§ What to work on: Return each line of the listing exactly as written.

§ Data:
════════════════════

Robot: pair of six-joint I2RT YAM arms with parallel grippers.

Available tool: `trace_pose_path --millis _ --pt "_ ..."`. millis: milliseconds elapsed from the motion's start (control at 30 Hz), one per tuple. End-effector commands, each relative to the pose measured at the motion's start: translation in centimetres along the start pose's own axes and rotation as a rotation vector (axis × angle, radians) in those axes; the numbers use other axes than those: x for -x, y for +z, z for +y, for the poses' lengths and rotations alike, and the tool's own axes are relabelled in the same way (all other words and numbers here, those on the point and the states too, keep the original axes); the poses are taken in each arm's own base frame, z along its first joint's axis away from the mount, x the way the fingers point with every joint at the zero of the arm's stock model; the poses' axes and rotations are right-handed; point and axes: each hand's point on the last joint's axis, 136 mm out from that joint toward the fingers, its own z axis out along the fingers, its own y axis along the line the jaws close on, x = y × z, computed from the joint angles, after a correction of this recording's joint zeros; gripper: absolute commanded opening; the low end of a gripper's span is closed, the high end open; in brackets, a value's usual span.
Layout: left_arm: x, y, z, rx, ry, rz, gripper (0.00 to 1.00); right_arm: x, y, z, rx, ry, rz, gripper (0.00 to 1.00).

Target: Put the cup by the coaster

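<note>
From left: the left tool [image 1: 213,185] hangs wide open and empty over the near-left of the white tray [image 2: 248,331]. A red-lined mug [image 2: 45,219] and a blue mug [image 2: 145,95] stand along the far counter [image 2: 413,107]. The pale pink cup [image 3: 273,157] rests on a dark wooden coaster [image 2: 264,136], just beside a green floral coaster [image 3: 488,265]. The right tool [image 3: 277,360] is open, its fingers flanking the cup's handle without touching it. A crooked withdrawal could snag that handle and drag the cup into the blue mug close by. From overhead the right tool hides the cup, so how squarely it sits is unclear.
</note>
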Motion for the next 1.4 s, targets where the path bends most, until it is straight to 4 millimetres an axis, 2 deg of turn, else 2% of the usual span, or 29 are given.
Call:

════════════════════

§ Solution:
Robot: pair of six-joint I2RT YAM arms with parallel grippers.

Available tool: `trace_pose_path --millis _ --pt "_ ..."`. millis: milliseconds elapsed from the motion's start (control at 30 Hz), one per tuple. End-effector commands, each relative to the pose measured at the motion's start: translation in centimetres along the start pose's own axes and rotation as a rotation vector (axis × angle, radians) in those axes; the numbers use other axes than those: x for -x, y for +z, z for +y, for the poses' lengths and rotations alike, and the tool's own axes are relabelled in the same way (all other words and numbers here, those on the point and the states too, keep the original axes); the poses are taken in each arm's own base frame, z along its first joint's axis away from the mount, x the way the fingers point with every joint at the zero of the arm's stock model; the poses' axes and rotations are right-handed; point and axes: each hand's point on the last joint's axis, 136 mm out from that joint toward the fingers, its own z axis out along the fingers, its own y axis along the line the jaws close on, x = y × z, computed from the joint angles, after a correction of this recording's joint zeros; gripper: absolute commanded opening; the low end of a gripper's span is closed, the high end open; in brackets, a value's usual span.
Layout: left_arm: x, y, z, rx, ry, rz, gripper (0.00 to 1.00); right_arm: x, y, z, rx, ry, rz, gripper (0.00 to 1.00).

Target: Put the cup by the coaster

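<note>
From left: the left tool [image 1: 213,185] hangs wide open and empty over the near-left of the white tray [image 2: 248,331]. A red-lined mug [image 2: 45,219] and a blue mug [image 2: 145,95] stand along the far counter [image 2: 413,107]. The pale pink cup [image 3: 273,157] rests on a dark wooden coaster [image 2: 264,136], just beside a green floral coaster [image 3: 488,265]. The right tool [image 3: 277,360] is open, its fingers flanking the cup's handle without touching it. A crooked withdrawal could snag that handle and drag the cup into the blue mug close by. From overhead the right tool hides the cup, so how squarely it sits is unclear.
</note>
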Motion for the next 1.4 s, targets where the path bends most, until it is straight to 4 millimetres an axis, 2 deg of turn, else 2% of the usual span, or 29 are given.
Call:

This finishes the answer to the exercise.